» Work instruction
Where does the string "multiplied" appear in the records? Copy each line that holds it.

» The input
"""
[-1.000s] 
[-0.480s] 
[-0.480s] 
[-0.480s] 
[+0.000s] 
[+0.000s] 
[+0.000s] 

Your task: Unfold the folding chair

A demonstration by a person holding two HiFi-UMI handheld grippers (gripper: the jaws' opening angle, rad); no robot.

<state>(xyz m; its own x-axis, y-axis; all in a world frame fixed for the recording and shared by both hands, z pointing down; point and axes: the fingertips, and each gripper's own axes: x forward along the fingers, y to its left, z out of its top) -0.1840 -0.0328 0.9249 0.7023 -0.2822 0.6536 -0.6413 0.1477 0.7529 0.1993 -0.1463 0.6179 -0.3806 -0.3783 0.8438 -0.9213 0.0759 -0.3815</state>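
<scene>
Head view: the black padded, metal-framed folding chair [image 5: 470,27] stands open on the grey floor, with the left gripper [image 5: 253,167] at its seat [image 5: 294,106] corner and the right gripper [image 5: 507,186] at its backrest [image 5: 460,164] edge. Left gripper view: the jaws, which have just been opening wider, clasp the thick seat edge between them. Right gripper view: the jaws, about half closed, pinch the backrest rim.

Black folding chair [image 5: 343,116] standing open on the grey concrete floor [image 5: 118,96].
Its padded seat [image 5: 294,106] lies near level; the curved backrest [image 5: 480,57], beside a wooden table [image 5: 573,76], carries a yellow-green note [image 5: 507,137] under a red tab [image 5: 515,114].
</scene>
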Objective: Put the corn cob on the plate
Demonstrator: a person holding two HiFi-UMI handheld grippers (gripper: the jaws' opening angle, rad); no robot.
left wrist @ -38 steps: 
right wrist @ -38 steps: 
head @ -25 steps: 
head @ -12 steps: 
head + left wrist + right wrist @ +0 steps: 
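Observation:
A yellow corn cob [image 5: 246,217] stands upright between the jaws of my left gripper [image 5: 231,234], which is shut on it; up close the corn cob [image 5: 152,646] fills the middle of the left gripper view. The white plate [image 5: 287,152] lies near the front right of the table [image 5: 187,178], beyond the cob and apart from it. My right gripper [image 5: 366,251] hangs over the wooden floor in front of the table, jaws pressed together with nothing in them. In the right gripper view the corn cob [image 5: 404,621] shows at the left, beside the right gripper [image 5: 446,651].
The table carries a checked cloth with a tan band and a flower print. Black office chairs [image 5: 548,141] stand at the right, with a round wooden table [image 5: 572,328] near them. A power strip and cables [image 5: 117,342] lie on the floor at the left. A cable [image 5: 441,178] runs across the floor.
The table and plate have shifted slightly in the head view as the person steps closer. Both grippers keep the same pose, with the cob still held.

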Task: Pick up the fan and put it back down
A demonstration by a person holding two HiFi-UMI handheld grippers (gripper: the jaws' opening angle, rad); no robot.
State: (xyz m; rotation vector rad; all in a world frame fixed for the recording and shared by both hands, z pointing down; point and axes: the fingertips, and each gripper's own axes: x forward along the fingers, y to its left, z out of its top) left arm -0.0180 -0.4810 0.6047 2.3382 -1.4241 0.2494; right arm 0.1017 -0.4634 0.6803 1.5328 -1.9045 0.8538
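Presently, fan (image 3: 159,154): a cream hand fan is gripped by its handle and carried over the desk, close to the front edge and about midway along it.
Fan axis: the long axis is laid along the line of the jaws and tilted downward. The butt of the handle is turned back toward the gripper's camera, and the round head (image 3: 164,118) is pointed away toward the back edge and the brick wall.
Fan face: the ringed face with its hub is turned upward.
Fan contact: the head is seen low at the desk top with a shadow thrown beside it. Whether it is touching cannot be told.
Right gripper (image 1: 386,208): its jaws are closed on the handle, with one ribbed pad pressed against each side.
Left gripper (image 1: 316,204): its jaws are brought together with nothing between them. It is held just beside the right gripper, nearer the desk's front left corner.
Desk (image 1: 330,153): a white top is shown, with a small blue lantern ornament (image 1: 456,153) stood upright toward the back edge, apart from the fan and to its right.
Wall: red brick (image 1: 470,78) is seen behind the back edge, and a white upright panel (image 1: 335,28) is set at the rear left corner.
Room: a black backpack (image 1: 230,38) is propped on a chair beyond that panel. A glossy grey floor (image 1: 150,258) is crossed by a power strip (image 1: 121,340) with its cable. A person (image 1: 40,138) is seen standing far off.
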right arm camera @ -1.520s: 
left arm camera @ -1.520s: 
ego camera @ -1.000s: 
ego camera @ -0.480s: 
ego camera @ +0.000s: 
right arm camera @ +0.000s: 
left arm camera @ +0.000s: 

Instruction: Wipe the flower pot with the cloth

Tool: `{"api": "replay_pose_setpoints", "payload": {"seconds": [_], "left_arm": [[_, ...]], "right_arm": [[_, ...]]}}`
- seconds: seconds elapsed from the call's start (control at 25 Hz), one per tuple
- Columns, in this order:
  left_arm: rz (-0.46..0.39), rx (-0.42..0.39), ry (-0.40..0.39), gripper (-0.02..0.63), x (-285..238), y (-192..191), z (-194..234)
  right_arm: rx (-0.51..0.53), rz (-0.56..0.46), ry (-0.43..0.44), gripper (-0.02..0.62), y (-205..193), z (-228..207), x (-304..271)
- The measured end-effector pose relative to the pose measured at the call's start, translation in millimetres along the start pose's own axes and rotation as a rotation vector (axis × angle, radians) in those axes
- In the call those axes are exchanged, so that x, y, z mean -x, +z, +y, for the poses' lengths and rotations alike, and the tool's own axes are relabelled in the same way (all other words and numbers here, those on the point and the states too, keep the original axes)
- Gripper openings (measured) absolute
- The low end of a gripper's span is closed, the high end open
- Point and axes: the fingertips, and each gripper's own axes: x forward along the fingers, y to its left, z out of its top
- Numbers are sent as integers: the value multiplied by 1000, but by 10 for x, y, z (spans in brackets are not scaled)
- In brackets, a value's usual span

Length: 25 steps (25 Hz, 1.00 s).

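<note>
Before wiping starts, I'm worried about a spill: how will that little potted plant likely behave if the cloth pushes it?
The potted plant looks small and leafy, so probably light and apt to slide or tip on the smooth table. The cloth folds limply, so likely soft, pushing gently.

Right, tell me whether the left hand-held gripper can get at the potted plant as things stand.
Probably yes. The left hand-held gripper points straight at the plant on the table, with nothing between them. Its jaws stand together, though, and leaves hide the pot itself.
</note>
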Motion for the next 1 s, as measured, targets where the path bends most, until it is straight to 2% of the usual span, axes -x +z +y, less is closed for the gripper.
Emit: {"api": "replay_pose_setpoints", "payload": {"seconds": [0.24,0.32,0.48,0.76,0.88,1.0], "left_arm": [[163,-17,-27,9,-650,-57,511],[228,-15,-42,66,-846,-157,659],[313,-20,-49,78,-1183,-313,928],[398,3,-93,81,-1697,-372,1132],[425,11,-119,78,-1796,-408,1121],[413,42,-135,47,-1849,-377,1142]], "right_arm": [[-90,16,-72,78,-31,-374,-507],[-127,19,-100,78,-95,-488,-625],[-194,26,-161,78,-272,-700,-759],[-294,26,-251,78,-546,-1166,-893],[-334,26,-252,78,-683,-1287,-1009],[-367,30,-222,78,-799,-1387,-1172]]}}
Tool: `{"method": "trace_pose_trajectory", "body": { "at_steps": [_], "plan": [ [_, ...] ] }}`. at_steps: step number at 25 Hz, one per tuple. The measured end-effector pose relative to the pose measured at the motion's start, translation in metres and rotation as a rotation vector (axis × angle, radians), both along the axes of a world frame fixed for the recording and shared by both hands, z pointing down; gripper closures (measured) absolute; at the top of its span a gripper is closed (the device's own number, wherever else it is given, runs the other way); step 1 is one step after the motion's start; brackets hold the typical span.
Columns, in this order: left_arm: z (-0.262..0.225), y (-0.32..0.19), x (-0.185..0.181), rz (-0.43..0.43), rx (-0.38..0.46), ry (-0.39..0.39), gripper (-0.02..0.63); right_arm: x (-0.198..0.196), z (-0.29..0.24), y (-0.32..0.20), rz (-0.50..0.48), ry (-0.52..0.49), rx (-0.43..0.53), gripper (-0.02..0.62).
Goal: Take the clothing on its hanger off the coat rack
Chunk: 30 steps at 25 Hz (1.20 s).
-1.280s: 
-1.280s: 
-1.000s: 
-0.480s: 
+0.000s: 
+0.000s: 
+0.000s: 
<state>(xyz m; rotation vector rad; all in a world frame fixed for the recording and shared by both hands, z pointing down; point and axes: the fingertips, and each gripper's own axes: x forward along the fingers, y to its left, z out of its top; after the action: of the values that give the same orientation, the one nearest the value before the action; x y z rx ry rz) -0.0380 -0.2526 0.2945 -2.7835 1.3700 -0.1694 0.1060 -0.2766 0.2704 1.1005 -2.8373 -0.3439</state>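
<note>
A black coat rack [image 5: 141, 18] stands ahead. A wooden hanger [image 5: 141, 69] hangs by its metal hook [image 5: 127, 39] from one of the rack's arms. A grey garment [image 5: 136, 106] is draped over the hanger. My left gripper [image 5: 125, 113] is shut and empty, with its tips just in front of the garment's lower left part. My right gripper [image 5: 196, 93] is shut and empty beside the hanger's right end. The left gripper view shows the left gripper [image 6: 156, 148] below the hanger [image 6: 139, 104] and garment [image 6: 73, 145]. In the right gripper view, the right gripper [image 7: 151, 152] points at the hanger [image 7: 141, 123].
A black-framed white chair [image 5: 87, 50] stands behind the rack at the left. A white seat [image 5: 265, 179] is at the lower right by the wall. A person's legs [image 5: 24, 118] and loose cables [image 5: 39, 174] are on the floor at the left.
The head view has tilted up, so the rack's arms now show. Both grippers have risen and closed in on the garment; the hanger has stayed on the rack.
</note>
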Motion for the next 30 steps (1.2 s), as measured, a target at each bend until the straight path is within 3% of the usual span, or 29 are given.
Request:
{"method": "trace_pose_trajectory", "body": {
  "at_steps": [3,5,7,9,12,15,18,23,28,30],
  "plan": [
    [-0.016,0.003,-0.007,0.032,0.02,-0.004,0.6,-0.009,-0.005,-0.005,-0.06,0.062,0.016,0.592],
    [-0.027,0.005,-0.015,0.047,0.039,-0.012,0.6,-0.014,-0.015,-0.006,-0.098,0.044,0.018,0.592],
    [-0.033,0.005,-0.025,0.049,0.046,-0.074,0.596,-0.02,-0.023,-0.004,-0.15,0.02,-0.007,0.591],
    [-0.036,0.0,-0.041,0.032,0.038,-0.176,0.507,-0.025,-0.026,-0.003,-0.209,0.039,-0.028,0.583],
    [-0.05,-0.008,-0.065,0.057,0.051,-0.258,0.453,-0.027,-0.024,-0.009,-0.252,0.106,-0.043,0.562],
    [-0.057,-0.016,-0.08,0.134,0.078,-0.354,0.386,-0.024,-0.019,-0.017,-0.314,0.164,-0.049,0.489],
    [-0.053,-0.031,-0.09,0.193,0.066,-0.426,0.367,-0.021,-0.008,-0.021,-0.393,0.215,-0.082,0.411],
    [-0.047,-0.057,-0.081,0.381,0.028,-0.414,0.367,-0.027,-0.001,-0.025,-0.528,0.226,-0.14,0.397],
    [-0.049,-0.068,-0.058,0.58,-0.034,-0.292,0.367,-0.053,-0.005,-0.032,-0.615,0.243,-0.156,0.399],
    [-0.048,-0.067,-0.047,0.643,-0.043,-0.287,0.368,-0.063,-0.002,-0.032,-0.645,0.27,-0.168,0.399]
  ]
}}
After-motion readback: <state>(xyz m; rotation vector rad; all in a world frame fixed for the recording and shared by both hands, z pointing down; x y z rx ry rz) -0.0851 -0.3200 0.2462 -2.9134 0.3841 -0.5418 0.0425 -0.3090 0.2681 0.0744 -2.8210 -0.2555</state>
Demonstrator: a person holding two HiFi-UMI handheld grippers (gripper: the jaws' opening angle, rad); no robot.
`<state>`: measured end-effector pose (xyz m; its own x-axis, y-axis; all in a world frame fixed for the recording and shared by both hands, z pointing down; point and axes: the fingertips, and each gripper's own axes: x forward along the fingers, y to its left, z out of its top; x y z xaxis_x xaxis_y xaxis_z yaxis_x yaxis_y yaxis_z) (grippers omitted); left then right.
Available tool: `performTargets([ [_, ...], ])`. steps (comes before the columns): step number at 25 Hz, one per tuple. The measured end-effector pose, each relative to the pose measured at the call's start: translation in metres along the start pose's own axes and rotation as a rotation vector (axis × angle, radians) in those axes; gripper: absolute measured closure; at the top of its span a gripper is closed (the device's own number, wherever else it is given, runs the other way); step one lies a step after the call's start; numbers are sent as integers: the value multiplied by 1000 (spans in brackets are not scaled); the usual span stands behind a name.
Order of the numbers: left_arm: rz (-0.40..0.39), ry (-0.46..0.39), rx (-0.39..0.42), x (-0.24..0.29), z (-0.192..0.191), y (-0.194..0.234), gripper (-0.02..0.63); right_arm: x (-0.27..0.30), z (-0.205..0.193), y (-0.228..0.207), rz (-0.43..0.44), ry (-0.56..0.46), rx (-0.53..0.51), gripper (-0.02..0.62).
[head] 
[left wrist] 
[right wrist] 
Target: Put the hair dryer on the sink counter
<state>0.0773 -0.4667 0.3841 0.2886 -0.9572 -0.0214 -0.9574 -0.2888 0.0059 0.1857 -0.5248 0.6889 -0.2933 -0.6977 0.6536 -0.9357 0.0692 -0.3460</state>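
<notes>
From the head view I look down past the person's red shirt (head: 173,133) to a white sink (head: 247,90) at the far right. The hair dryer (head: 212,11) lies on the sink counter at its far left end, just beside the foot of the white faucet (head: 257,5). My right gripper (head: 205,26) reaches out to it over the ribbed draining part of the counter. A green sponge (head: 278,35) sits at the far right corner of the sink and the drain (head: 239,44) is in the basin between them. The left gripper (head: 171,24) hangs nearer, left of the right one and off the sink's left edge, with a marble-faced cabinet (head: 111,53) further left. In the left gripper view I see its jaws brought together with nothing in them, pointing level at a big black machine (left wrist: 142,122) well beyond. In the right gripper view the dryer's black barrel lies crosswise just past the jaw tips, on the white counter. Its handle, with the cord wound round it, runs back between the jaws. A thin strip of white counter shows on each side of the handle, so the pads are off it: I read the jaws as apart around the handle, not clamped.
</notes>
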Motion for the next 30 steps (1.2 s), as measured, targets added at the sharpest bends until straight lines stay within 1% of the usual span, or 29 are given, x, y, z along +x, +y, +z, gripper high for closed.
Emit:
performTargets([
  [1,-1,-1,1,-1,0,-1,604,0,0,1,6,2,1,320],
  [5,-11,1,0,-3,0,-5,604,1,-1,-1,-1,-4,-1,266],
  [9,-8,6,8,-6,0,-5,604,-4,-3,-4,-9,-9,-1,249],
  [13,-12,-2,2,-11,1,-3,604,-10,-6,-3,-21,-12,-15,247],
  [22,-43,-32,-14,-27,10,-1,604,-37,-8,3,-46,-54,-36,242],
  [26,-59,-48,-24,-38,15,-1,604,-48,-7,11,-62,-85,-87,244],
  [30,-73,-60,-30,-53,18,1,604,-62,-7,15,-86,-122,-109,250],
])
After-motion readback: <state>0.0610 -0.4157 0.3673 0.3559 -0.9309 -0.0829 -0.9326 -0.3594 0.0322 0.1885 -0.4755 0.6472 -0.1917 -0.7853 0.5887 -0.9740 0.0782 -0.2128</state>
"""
» Expected answer
- Numbers are sent as integers: the value multiplied by 1000, but by 10 for x, y, z (spans in brackets are not scaled)
Available tool: `performTargets([ [_, ...], ])`. steps (comes before the columns): step number at 25 Hz, one per tuple. The measured end-effector pose, each relative to the pose measured at the call's start: translation in metres along the start pose's own axes and rotation as a rotation vector (axis × angle, radians) in those axes; gripper: absolute measured closure; at the top of its span a gripper is closed (the device's own number, wherever else it is given, runs the other way); step one lies a step after the call's start; numbers are sent as integers: the value multiplied by 1000 (spans in brackets are not scaled); the usual span stands behind a name.

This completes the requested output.